Not everyone is so sure that dietary superpowers can be so easily achieved, arguing (both persuasively and poetically) that the eye will only see itself — that a device built of warm-blooded cells will blind itself with its own thermal signature. There’s also a concern that, whether or not humans can develop the physical ability to detect IR in our environment, we can’t evolve the neural structures to translate it into a comprehensible visual signal quickly enough.
On the other hand, Tibbets points out that he and his bio-hacking colleagues are merely following in the footsteps of the United States Navy, which apparently already successfully tried this experiment on sailors during World War II.
They fed their sailor guinea-pigs with a diet low in normal sources of Vitamin A but supplemented with the livers of walleyed pikes, and, according to Perception, a psychology textbook, “over several months, the volunteers’ vision changed, giving them greater sensitivity to light of longer wavelengths.”
IMAGE: The infrared-detecting sniperscope from the June 1946 issue of Popular Science.
IMAGE: Today’s Aviator Night Vision Imaging System (ANVIS) AN/AVS-6, courtesy PEO Soldier.

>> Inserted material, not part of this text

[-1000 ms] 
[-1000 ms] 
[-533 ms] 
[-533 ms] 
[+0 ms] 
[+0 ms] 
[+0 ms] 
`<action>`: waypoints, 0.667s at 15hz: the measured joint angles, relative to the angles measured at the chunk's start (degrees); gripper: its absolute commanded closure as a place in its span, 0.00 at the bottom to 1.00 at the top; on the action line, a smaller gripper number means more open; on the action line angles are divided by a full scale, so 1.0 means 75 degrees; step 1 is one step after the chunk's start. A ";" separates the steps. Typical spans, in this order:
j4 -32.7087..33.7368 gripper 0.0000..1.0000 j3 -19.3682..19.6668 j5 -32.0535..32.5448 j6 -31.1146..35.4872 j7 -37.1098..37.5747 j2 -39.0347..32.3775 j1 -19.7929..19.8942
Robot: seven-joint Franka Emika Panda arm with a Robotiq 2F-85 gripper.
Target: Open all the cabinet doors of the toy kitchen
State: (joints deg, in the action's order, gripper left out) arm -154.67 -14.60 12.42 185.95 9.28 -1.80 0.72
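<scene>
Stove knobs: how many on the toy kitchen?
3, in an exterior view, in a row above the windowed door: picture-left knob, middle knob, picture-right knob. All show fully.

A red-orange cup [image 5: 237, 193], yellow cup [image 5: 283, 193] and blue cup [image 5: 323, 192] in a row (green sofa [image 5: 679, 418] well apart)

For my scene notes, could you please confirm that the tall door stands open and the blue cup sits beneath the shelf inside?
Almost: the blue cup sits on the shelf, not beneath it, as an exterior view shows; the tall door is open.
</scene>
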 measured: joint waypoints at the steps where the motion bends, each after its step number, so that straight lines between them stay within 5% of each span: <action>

The experiment was aborted, however, when researchers developed primitive “image converter tubes” — the predecessor of today’s nightvision goggles — that translated infrared light into the visible spectrum. The wearable device beat the bio-hack: the mechanically augmented human took precedence over the diet-adapted one.
Technological enhancements and cyborg transhumanism aside, however, it’s somewhat fascinating to reflect on the way in which our diet generates our perceptual universe, which in turn is precisely tuned to the luminosity of our environment.
IMAGE: Vintage Violence, North Kivu, Eastern Congo, 2011, from Infra by Richard Mosse. Mosse uses a discontinued infrared film called Kodak Aerochrome to document the contested and bloody landscape of the Democratic Republic of Congo.
The wavelength of the peak irradiance of sunlight on earth surface is 500 nanometres (the same is true of moonlight, which is simply reflected sunlight), which happens to be the peak absorbence of rhodopsin, meaning that the retinal in our diet is perfectly adapted to give us maximum sensitivity to available natural light.
But the different structures of Vitamin A allow for a sort of “spectral tuning,” exploited by fish , and perhaps soon Peyton Rowlands, to adapt their vision to the murkier haze of underwater — or, indeed, contemporary — life.